Les attaquants sont allés jusqu’à menacer de contacter les gangs pour leur désigner les informateurs dans leurs rangs. Plus loin, ils se disaient prêts à « continuer d’attaquer le secteur fédéral des États-Unis, le FBI, la CISA, etc. Nous trouvons des 0-day avant vous ; des attaques bien plus vastes vous attendent ».

Les opérateurs de Babuk menacent de divulguer des données de la police de Washington DC.

Ces menaces n’ont pas manqué de faire quelques remous, surtout dans un contexte tendu après les révélations sur les campagnes Solarwinds et Codecov. Et dans un échange avec Sekurak, les opérateurs de Babuk ont adopté un ton soudainement très différent. Là, plus question de bonder le torse, bien au contraire : « la police de Washington est la dernière institution que nous attaquons. Nous ne voulons pas être confondus avec des pirates politiques ou liés à l’État russe. Nous ne sommes pas eux et nous considérons que leurs actions sont stupides ».

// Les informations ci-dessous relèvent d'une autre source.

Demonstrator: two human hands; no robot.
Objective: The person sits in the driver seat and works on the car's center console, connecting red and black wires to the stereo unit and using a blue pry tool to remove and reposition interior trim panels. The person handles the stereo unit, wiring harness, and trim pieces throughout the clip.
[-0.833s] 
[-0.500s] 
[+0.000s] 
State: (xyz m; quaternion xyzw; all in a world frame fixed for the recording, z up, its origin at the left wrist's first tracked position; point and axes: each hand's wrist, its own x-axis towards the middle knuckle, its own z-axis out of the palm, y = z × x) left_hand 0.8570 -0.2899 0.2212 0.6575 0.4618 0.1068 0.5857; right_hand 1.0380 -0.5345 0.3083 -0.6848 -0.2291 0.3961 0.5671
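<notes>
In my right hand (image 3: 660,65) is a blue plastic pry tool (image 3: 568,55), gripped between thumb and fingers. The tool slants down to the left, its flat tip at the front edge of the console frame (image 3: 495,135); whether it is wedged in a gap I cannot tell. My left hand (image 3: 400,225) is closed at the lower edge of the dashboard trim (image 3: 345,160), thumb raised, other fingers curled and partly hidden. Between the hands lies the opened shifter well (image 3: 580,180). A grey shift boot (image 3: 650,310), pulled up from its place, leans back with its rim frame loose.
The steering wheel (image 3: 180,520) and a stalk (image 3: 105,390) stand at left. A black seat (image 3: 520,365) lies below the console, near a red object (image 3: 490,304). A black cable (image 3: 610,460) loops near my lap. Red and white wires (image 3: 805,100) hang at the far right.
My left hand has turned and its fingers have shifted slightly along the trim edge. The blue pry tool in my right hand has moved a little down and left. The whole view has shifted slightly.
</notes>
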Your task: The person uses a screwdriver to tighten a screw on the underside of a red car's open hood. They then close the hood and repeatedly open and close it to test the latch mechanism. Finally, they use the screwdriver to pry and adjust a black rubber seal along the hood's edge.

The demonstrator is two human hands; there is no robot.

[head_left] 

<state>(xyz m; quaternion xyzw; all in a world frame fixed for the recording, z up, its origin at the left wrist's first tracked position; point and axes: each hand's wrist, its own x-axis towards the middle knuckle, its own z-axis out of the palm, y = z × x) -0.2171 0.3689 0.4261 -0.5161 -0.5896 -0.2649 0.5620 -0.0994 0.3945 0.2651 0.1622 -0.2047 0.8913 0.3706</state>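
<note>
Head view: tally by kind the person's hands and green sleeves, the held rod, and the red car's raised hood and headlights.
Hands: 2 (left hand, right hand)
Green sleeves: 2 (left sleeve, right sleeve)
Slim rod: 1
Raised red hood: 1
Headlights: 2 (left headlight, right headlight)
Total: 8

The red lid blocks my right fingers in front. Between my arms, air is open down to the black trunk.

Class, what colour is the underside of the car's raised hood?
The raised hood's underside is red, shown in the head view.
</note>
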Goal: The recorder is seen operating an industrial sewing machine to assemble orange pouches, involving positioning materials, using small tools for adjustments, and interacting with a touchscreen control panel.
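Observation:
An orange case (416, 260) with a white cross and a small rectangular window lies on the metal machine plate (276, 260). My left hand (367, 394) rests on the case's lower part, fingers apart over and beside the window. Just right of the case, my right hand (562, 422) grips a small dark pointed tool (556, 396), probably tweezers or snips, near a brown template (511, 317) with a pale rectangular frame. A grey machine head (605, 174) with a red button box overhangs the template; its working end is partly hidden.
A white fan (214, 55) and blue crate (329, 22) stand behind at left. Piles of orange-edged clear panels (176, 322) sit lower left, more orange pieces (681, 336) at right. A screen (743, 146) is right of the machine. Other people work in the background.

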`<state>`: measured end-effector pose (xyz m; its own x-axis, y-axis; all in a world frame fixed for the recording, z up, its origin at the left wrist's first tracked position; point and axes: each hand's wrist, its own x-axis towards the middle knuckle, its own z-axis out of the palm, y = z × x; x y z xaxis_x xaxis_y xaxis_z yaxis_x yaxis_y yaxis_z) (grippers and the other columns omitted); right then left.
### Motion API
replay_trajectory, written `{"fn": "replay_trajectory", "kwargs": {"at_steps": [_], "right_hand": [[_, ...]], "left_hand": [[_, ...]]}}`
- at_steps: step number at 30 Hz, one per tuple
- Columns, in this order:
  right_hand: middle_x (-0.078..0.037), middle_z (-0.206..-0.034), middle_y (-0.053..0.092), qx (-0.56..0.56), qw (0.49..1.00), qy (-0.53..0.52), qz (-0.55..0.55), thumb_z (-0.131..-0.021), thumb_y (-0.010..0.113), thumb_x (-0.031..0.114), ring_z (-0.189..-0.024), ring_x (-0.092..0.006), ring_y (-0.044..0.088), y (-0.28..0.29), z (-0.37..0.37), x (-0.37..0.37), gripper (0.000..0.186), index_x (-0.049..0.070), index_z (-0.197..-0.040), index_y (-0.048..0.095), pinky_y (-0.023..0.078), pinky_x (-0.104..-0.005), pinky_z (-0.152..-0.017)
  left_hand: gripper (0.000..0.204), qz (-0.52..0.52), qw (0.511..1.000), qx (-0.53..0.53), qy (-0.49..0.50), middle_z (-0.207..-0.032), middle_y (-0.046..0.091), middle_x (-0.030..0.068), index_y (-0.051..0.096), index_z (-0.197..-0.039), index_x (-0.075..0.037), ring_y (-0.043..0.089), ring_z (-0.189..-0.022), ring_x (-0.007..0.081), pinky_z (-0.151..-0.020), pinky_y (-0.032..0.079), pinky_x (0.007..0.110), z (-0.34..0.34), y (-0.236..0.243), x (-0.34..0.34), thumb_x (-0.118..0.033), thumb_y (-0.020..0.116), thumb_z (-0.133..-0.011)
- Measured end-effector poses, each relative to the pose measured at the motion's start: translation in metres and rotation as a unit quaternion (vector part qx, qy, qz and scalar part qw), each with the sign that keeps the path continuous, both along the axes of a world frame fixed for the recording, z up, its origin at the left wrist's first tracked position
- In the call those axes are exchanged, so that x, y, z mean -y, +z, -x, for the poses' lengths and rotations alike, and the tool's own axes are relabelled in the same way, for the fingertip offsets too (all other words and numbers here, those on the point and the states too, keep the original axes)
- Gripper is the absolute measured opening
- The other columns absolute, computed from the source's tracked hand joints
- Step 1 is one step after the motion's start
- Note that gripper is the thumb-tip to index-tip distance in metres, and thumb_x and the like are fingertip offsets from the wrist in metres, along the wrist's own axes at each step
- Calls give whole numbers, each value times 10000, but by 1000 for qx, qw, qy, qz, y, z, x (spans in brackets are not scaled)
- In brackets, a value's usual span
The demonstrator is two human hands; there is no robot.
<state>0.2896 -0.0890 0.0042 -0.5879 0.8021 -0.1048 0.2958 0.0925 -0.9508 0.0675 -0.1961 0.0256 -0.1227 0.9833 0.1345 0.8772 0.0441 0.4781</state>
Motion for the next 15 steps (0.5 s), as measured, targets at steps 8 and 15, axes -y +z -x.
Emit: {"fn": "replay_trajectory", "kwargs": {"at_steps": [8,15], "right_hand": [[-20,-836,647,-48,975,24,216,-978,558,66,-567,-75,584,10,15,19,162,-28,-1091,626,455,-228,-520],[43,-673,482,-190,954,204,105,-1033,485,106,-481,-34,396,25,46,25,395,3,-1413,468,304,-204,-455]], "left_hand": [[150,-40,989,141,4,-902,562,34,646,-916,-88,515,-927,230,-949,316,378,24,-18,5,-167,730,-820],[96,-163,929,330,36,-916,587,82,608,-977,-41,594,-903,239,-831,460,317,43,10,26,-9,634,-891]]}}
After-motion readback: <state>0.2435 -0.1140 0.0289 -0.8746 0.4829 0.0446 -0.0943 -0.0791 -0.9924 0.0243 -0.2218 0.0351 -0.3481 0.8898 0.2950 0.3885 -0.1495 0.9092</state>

Et s’ils ne visent pas de victimes dans des pays de l’ancien bloc soviétique, c’est uniquement parce que selon eux, « ils n’ont pas les moyens de payer ». D’autres groupes de cyberdélinquants n’ont manifestement pas la même appréciation de la situation : nous avons identifié des victimes de Darkside et de Revil en Pologne, notamment, au cours des derniers mois.

Les opérateurs de Babuk annoncent leur passage à l'Open Source.

Dans le même échange, les opérateurs de Babuk ont affirmé disposer de têtes de pont, depuis l’été dernier, dans les systèmes d’information « des plus grandes entreprises IT ». Ils ont assuré qu’au moins 7 entreprises les ont payés, dont une pour 2 millions de dollars. Depuis le début de l’année, nous avons recensé 40 victimes de Babuk.

Les cyberdélinquants aux commandes de ce rançongiciel ont fait au moins deux victimes connues en France : Yposkesi et Marietton Développement. Le premier est apparu sur le site Web caché de Babuk fin mars ; le second l’y a rejoint le 19 avril.